Hilangkan Rasisme dan Diskriminasi Terhadap Etnis Tionghoa dengan
Asimilasi Integrasi Tionghoa-Indonesia Tanpa Paksaan
Oleh: Thaus Sugihilmi Arya Putra *)
Sejak masa Pemerintah kolonial Belanda hingga
sekarang sesungguhnya etnis Tionghoa telah mengalami banyak diskriminasi.
Berdasarkan data yang penulis peroleh beberapa diskriminasi yang dialami etnis
Tionghoa pada masa sebelum Orde Lama (masa pemerintahan Soekarno) yaitu pada
jaman pemerintah kolonial Belanda, diantaranya yaitu: a. Diskriminasi berupa pemberian
privilege atau
keistimewan-keistimewaan khusus kepada etnis Tionghoa dibandingkan golongan masyarakat lainnya yang
membuat etnis Tionghoa memiliki kedudukan lebih tinggi daripada etnis/golongan
masyarakat lainnya non etnis Tionghoa sesuai dengan hukum kolonial Belanda. Hukum
kolonial dimaksud yaitu kebijakan tentang kependudukan Pasal 163 Indische
StaatSregelling Wet van 2 September 1854, Ned. S. 1854-2, S. 1855-2 jo. 1, yang
membagi penduduk Hindia Belanda menjadi 3 (tiga) golongan penduduk, yakni : (1)
Golongan Eropa; (2) Golongan Timur Asing, seperti Tionghoa, India, Arab; dan
(3) Golongan Pribumi; b. Diskriminasi dalam bidang status sosial masyarakat
dengan cara membuat sistem pemukiman yaitu dengan terbitnya ketentuan Wijkenstelsel pada tahun 1746 yang
berlaku untuk etnis Tionghoa yang mengatur tentang daerah tempat tinggal
sehinga etnis Tionghoa daerah tempat tinggalnya terpisah dari perkampungan
masyarakat non etnis Tionghoa dan diharuskan mengelompok dengan etnis Tionghoa
yang lain, dan ketentuan Passenstelsel
yang mengatur ruang gerak etnis Tionghoa, UU Agraria juga menjelaskan bahwa
etnis Tionghoa tidak diperbolehkan untuk memiliki tanah.

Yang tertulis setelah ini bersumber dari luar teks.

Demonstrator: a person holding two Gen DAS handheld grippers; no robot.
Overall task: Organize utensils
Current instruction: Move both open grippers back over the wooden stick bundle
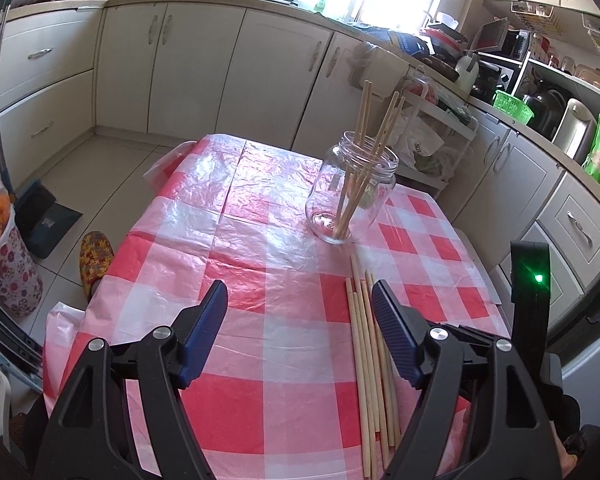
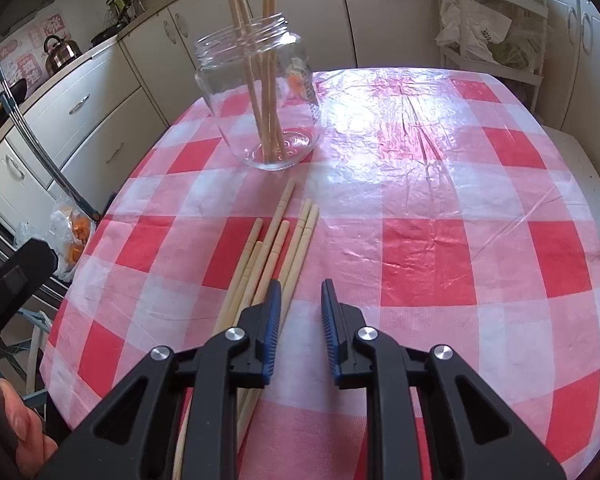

Pada masa pemerintahan Soekarno di era Orde Lama,
kebijakan terhadap etnis Tionghoa mengalami pasang surut. Pada masa ini sekolah-sekolah
dijinkan tetapi di bawah pengawasaan yang ketat. Begitu juga kesenian-kesenian
Tionghoa pada masa Orde Lama cukup banyak. Namun tetap terjadi pula
diskriminasi dalam bidang ekonomi antara lain diberlakukan larangan terhadap
perdagangan secara eceran yang dilakukan orang-orang asing di wilayah pedesaan
(PP 10 tahun 1959).
Pasca pecahnya pemberontakan G 30 S/ PKI di Jakarta
yang gagal di mana terindikasi keterlibatan Pemerintahan RRT lalu dilanjutkan
dengan operasi penumpasan, diskriminasi terhadap etnis Tionghoa semakin
menjadi-jadi antara lain ditandai dengan adanya pelarangan terhadap budaya
Tionghoa di Indonesia. Sedangkan bentuk-bentuk diskriminasi yang dialami oleh
etnis Tionghoa pada masa rezim Orde Baru dibawah kendali presiden Soeharto,
diantaranya: a. Menutup semua sekolah
yang berbahasa Tionghoa (1966). Pada tahun 1967 juga dilarang menggunakan
aksara Tionghoa di tempat umum, seperti merk toko atau perusahaan, buku,
majalah, atau surat kabar; b. Diskriminasi dalam bidang sosial-budaya seperti
pergantian nama dan bahasa; c. Diskriminasi dalam bidang keagamaan
(kepercayaan) yaitu dengan hanya membolehkan melakukan kegiatan keagamaan dalam
lingkungan sendiri dan tidak boleh diperlihatkan pada umum; d. Diskriminasi
berupa larangan perayaan Tahun Baru Imlek, Cap Go Meh dan upacara ritual
kebudayaan Tionghoa seperti barongsai dan sebagainya,
Pada masa Orde
Baru di jaman pemerintahan Presiden Soeharto telah dikeluarkan beberapa
peraturan yang mengatur asimilasi Tionghoa-Indonesia yang bersifat pemaksaan.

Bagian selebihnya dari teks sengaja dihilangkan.